§ Your task
Output the complete listing exactly, please, and keep the pictures out of it.

§ Stored data
——————

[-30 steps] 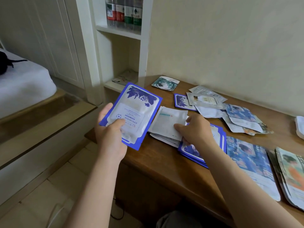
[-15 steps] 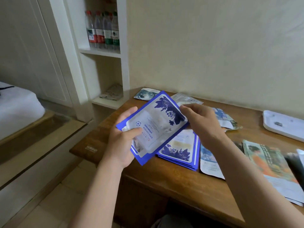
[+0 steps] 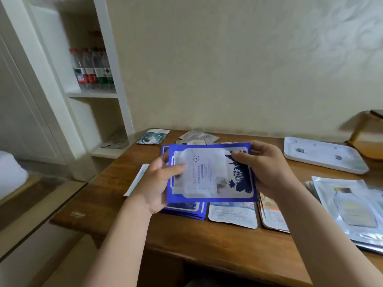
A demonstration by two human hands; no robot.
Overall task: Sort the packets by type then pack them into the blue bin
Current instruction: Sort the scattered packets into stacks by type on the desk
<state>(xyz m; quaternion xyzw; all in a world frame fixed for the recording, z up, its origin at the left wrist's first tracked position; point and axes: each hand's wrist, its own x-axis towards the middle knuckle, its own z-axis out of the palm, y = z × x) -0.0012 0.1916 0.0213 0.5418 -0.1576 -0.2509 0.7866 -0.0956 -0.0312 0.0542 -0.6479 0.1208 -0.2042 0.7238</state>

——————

§ Answer section
[-30 steps] 
[-15 steps] 
[+0 steps] 
A demonstration by two human hands; no robot.
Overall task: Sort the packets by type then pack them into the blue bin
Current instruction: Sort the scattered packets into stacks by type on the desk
<state>(xyz m; quaternion xyzw; all in a world frame fixed for the recording, z up, its origin at the left wrist's first tracked position; point and axes: each hand's wrist, its own x-axis towards the middle knuckle, its own z-axis out of the palm, y = z × x) -0.0012 0.1916 0.0213 0.5418 -0.1576 -0.2509 0.7866 -0.0956 -0.0312 0.0542 -0.6479 0.1208 -0.2042 0.7238</state>

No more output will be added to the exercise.